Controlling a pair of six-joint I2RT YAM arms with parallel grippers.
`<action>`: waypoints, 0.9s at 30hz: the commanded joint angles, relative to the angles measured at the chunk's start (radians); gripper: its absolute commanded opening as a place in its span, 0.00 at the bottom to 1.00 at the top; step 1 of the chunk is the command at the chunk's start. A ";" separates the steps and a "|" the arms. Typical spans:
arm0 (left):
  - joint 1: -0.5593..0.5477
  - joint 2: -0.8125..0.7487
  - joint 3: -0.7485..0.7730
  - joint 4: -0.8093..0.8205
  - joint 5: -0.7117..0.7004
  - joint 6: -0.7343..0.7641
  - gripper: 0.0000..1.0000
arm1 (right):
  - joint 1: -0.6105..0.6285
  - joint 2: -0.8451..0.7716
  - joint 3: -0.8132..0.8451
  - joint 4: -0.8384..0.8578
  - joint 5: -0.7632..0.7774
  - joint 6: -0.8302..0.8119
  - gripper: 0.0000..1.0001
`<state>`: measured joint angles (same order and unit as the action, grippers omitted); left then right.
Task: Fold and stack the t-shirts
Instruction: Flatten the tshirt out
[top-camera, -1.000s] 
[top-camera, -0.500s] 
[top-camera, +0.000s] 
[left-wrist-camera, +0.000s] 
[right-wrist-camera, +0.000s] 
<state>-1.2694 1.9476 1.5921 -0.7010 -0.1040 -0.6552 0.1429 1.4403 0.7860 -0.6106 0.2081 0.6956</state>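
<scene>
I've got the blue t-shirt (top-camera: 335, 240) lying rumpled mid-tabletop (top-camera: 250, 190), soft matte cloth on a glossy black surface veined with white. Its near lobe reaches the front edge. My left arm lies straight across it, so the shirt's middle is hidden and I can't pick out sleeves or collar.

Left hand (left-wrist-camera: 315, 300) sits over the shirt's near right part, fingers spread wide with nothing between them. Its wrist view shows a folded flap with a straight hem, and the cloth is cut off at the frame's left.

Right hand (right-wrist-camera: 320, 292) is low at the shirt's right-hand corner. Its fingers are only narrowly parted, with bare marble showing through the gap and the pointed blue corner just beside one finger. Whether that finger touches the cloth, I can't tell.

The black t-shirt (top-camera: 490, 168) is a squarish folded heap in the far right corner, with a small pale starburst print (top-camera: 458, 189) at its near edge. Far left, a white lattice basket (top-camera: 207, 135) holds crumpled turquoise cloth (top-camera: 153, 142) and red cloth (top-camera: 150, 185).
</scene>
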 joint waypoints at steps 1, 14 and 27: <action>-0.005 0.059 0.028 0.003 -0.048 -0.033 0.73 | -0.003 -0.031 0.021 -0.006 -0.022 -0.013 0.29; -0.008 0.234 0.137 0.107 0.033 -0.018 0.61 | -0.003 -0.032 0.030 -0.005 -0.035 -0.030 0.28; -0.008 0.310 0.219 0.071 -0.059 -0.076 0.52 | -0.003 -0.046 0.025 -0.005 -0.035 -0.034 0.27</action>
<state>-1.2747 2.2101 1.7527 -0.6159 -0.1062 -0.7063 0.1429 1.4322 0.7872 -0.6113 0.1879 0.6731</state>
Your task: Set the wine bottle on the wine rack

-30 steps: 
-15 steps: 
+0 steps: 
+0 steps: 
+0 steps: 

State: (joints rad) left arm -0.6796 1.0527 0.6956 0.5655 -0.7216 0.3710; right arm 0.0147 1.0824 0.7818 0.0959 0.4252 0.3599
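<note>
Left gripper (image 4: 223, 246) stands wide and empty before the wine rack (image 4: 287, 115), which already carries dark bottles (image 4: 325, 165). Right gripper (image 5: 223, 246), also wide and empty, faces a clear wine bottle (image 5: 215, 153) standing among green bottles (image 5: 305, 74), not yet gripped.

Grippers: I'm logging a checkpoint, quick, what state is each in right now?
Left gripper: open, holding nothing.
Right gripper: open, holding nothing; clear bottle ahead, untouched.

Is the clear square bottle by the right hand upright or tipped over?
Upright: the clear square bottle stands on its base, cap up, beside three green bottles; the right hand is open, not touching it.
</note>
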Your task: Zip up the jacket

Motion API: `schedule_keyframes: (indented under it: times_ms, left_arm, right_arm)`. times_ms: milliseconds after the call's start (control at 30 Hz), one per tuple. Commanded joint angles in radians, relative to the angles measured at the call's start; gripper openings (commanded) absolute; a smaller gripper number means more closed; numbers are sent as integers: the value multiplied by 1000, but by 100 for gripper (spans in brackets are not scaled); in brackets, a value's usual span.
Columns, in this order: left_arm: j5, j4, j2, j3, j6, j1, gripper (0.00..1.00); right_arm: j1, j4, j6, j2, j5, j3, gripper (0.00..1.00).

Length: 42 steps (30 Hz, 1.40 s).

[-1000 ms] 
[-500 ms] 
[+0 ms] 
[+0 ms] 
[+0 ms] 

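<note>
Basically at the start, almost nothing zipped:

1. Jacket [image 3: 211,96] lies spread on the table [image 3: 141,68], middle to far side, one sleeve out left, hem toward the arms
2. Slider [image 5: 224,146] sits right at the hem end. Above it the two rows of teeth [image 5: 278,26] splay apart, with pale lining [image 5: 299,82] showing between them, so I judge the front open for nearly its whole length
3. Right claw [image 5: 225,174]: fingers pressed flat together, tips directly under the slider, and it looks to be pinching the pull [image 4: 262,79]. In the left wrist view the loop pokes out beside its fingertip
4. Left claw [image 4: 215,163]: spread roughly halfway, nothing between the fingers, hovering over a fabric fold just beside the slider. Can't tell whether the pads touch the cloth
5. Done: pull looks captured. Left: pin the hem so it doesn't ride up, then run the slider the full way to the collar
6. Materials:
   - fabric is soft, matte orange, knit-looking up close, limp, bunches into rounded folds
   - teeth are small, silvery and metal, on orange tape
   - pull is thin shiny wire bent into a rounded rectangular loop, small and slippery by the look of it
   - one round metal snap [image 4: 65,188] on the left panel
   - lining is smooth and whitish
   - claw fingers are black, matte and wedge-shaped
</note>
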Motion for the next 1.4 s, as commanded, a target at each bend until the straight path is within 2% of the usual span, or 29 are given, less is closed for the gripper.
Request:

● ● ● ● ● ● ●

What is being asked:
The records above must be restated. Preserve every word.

Completed task:
Controlling a pair of six-joint I2RT YAM arms with parallel grippers.
`<action>`: waypoints, 0.9s at 30hz: the commanded joint angles, relative to the angles measured at the chunk's start (radians); gripper: its absolute commanded opening as a place in its span, 0.00 at the bottom to 1.00 at the top; step 1 of the chunk is the command at the chunk's start. A ";" separates the steps and a "|" the arms. Typical spans:
arm0 (left):
  - joint 1: -0.5593..0.5477
  - joint 2: -0.8125..0.7487
  - joint 3: -0.7485..0.7730
  - joint 4: -0.8093..0.8205
  - joint 5: -0.7117..0.7004
  - joint 6: -0.7343..0.7641
  - gripper: 0.0000..1.0000
arm1 (right):
  - joint 1: -0.6105..0.6285
  - joint 2: -0.8451..0.7716
  - joint 3: -0.8132..0.8451
  - joint 4: -0.8384..0.8578
  - joint 5: -0.7632..0.7774
  - joint 6: -0.8302..0.8119
  - gripper: 0.0000..1.0001
`<state>`: measured joint angles (same order and unit as the action, grippers omitted); left then right.
Task: Fold and stack the t-shirts
Instruction: Flatten the tshirt out
[top-camera, -1.000s] 
[top-camera, -0.500s] 
[top-camera, +0.000s] 
[left-wrist-camera, +0.000s] 
[right-wrist-camera, +0.000s] 
<state>-1.2694 1.9476 1.5921 -0.7010 -0.1040 -0.6552 0.1429 1.4403 0.7860 -0.6106 0.2081 0.6956</state>
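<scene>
I've got the blue t-shirt (top-camera: 335, 240) lying rumpled mid-tabletop (top-camera: 250, 190), soft matte cloth on a glossy black surface veined with white. Its near lobe reaches the front edge. My left arm lies straight across it, so the shirt's middle is hidden and I can't pick out sleeves or collar.

Left hand (left-wrist-camera: 315, 300) sits over the shirt's near right part, fingers spread wide with nothing between them. Its wrist view shows a folded flap with a straight hem, and the cloth is cut off at the frame's left.

Right hand (right-wrist-camera: 320, 292) is low at the shirt's right-hand corner. Its fingers are only narrowly parted, with bare marble showing through the gap and the pointed blue corner just beside one finger. Whether that finger touches the cloth, I can't tell.

The black t-shirt (top-camera: 490, 168) is a squarish folded heap in the far right corner, with a small pale starburst print (top-camera: 458, 189) at its near edge. Far left, a white lattice basket (top-camera: 207, 135) holds crumpled turquoise cloth (top-camera: 153, 142) and red cloth (top-camera: 150, 185).
</scene>
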 joint waypoints at steps 1, 14 and 27: <action>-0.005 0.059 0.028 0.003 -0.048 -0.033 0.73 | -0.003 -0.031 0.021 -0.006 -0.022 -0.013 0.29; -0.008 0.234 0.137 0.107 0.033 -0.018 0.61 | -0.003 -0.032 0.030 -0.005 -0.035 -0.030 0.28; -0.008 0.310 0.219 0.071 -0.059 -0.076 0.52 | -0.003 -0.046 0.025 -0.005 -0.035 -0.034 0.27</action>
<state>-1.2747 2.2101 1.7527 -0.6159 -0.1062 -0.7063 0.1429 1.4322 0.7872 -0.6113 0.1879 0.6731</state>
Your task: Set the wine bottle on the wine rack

-30 steps: 
-15 steps: 
+0 steps: 
+0 steps: 
+0 steps: 

State: (joints rad) left arm -0.6796 1.0527 0.6956 0.5655 -0.7216 0.3710; right arm 0.0147 1.0824 0.7818 0.0959 0.4252 0.3599
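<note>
Left gripper (image 4: 223, 246) stands wide and empty before the wine rack (image 4: 287, 115), which already carries dark bottles (image 4: 325, 165). Right gripper (image 5: 223, 246), also wide and empty, faces a clear wine bottle (image 5: 215, 153) standing among green bottles (image 5: 305, 74), not yet gripped.

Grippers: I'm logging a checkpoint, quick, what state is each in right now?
Left gripper: open, holding nothing.
Right gripper: open, holding nothing; clear bottle ahead, untouched.

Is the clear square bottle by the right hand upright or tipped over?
Upright: the clear square bottle stands on its base, cap up, beside three green bottles; the right hand is open, not touching it.
</note>
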Your task: Zip up the jacket

Motion API: `schedule_keyframes: (indented under it: times_ms, left_arm, right_arm)`. times_ms: milliseconds after the call's start (control at 30 Hz), one per tuple. Commanded joint angles in radians, relative to the angles measured at the call's start; gripper openings (commanded) absolute; a smaller gripper number means more closed; numbers are sent as integers: the value multiplied by 1000, but by 100 for gripper (spans in brackets are not scaled); in brackets, a value's usual span.
Columns, in this order: left_arm: j5, j4, j2, j3, j6, j1, gripper (0.00..1.00); right_arm: j1, j4, j6, j2, j5, j3, gripper (0.00..1.00).

Length: 42 steps (30 Hz, 1.40 s).

[-1000 ms] 
[-500 ms] 
[+0 ms] 
[+0 ms] 
[+0 ms] 

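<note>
Basically at the start, almost nothing zipped:

1. Jacket [image 3: 211,96] lies spread on the table [image 3: 141,68], middle to far side, one sleeve out left, hem toward the arms
2. Slider [image 5: 224,146] sits right at the hem end. Above it the two rows of teeth [image 5: 278,26] splay apart, with pale lining [image 5: 299,82] showing between them, so I judge the front open for nearly its whole length
3. Right claw [image 5: 225,174]: fingers pressed flat together, tips directly under the slider, and it looks to be pinching the pull [image 4: 262,79]. In the left wrist view the loop pokes out beside its fingertip
4. Left claw [image 4: 215,163]: spread roughly halfway, nothing between the fingers, hovering over a fabric fold just beside the slider. Can't tell whether the pads touch the cloth
5. Done: pull looks captured. Left: pin the hem so it doesn't ride up, then run the slider the full way to the collar
6. Materials:
   - fabric is soft, matte orange, knit-looking up close, limp, bunches into rounded folds
   - teeth are small, silvery and metal, on orange tape
   - pull is thin shiny wire bent into a rounded rectangular loop, small and slippery by the look of it
   - one round metal snap [image 4: 65,188] on the left panel
   - lining is smooth and whitish
   - claw fingers are black, matte and wedge-shaped
</note>
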Motion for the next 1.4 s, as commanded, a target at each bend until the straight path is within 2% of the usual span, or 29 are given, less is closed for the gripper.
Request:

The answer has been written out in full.